MicroRNA-10b promotes arthritis development by disrupting CD4+ T cell subtypes

Rheumatoid arthritis (RA) is an inflammation-involved disorder and features the disruption of CD4(+) T lymphocytes. Herein, we describe that microRNA-10b-5p (miR-10b) promotes RA progression by disrupting the balance between subsets of CD4(+) T cells. MiR-10b-deficient mice protected against collagen antibody-induced arthritis (CAIA) model. RNA sequencing results indicated that disordered genes in miR-10b(-/-) CAIA model are closely associated with CD4(+) T cells differentiation. Moreover, miR-10b mimics promoted Th1/Th17 and suppressed Th2/Treg cells differentiation, whereas miR-10b inhibitor induced contrary effects. In addition, GATA3 and PTEN was confirmed as two targets of miR-10b, and GATA3 siRNA could increase Th1 and reduce Th2 cells meanwhile PTEN siRNA could increase Th17 and decrease Treg cells.
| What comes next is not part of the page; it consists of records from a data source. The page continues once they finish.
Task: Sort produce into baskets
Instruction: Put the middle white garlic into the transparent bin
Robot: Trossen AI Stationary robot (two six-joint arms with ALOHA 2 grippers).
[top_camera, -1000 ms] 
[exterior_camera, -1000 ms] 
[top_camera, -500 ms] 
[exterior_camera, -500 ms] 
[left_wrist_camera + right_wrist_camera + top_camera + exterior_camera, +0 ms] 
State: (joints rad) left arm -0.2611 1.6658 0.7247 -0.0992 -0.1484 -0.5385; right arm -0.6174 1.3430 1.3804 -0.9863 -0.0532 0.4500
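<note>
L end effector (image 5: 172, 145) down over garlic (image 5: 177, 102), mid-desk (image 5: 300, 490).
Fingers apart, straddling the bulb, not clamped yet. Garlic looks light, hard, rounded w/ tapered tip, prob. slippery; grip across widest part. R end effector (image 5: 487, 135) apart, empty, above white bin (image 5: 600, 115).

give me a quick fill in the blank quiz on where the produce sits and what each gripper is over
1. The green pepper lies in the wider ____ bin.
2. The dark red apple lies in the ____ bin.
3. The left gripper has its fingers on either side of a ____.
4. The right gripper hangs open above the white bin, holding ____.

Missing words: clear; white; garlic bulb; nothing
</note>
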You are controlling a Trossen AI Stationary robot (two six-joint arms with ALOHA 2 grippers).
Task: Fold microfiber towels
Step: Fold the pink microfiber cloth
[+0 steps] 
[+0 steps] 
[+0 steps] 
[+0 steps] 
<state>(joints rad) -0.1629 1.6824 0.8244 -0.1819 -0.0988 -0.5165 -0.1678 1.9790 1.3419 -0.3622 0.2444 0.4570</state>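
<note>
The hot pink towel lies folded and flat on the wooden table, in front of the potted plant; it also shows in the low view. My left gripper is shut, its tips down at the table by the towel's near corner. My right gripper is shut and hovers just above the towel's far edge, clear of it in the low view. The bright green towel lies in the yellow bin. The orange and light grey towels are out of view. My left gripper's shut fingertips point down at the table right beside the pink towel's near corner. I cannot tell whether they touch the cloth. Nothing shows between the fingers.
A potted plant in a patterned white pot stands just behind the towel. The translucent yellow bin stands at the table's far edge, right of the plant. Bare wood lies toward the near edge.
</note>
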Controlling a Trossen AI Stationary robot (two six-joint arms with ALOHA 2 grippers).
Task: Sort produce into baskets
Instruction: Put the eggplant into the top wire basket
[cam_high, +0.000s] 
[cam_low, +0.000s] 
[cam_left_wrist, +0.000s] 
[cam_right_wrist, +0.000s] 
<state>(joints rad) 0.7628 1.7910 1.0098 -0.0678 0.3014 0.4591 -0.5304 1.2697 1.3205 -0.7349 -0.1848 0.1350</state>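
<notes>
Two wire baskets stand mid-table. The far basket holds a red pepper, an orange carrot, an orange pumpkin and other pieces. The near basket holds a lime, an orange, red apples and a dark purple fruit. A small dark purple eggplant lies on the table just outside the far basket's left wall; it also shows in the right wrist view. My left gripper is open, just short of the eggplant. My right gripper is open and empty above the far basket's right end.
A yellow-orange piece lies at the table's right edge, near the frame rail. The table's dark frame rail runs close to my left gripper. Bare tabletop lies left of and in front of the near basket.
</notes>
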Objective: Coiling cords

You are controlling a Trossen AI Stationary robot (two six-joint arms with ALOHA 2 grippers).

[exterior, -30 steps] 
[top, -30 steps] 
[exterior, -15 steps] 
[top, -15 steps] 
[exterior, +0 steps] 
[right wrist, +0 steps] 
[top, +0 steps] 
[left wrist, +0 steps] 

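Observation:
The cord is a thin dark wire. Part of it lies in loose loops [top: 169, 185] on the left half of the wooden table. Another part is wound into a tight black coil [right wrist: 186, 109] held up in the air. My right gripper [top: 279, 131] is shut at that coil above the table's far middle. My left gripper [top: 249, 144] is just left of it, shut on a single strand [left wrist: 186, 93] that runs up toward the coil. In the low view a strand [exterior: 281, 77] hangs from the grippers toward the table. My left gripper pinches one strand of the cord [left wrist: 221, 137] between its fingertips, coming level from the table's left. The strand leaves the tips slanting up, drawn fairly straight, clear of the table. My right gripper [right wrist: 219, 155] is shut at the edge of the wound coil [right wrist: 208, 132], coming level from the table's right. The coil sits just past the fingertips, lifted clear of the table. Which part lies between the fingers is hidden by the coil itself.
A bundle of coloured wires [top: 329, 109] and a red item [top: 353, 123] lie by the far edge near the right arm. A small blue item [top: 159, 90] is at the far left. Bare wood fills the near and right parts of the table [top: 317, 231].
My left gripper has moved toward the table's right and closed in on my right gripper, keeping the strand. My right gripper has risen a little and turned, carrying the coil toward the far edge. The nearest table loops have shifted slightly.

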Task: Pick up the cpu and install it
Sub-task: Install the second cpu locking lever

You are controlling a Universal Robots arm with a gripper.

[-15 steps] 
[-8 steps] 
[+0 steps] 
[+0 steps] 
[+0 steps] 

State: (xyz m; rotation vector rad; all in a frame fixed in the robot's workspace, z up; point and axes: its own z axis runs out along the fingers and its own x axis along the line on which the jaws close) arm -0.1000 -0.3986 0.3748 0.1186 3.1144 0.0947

Furthermore, miR-10b inhibitor significantly ameliorated collagen-induced arthritis (CIA) development by attenuating the dysfunctional CD4(+) T cell subpopulations. The present findings suggest that miR-10b could disrupt the balance of CD4(+) T subsets, while suppressed miR-10b could attenuate the severity of experimental arthritis, which provided us a novel mechanistic and therapeutic insight into the RA.

Automated summary

miR-10b disrupts the balance of CD4(+) T cell subsets and promotes the progression of rheumatoid arthritis (RA). Inhibiting miR-10b can alleviate the severity of arthritis.